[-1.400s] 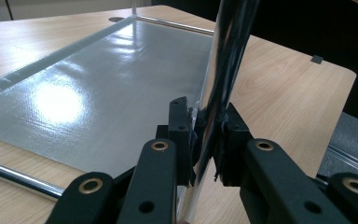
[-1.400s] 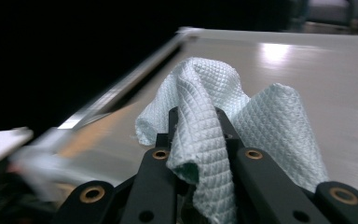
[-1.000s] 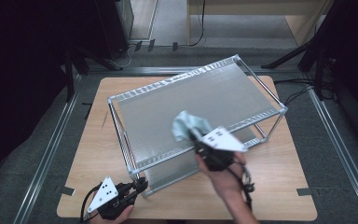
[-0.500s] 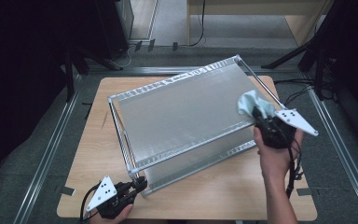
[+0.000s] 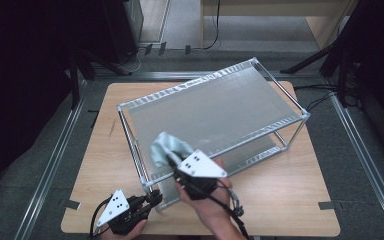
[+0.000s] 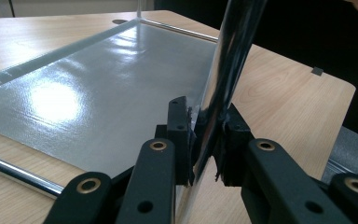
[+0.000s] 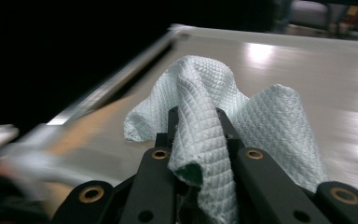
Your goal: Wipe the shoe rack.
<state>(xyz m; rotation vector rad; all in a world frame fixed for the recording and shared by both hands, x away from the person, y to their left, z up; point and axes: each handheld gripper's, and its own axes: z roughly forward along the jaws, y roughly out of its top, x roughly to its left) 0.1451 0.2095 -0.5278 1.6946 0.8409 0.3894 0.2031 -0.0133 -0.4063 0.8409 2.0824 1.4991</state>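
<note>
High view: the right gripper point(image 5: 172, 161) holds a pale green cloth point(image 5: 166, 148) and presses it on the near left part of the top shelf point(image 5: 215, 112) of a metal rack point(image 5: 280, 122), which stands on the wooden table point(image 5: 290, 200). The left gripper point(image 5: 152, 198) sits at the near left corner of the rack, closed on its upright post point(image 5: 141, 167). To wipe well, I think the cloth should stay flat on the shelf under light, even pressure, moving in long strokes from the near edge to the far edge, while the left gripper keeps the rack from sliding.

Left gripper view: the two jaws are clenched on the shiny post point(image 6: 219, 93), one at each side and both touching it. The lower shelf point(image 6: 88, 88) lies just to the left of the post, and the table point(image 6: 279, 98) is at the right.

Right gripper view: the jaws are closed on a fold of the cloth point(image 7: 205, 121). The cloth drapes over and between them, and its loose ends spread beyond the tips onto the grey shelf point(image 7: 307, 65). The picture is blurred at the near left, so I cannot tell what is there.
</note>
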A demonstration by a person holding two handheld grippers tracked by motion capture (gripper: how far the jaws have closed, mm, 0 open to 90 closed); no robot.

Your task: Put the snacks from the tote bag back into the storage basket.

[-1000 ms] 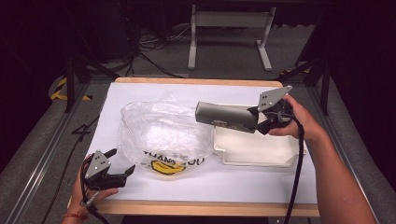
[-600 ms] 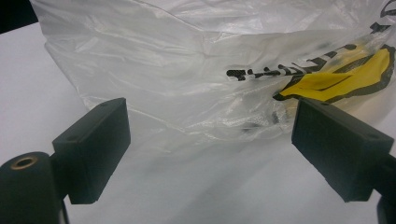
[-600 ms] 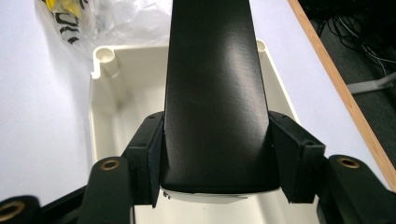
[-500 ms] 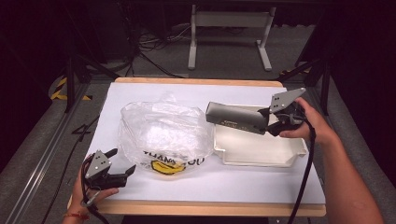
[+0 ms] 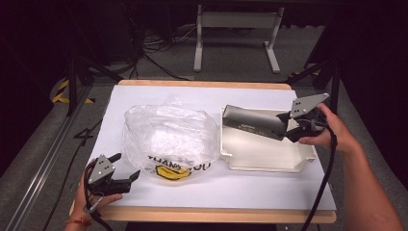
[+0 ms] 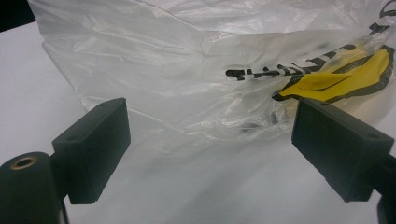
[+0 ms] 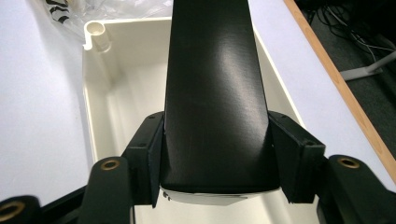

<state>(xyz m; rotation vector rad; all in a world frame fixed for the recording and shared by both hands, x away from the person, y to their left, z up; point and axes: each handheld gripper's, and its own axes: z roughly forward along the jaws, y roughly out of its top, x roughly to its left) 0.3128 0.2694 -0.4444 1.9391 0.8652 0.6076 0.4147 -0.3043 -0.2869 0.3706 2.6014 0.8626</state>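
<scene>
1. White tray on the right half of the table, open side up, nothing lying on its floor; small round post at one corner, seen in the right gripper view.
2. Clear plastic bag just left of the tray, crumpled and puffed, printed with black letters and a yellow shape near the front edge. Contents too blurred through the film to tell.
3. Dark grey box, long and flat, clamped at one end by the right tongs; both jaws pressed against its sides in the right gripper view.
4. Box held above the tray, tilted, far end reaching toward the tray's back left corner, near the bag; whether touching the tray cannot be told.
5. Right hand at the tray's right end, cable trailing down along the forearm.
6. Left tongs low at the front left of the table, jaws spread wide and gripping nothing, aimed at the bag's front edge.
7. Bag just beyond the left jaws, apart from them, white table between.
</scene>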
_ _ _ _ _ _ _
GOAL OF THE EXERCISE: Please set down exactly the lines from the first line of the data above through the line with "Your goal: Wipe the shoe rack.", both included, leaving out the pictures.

RESPONSE:
[-1.400s] 
[-1.400s] 
[-1.000s] 
[-0.500s] 
[+0.000s] 
[+0.000s] 
[+0.000s] 
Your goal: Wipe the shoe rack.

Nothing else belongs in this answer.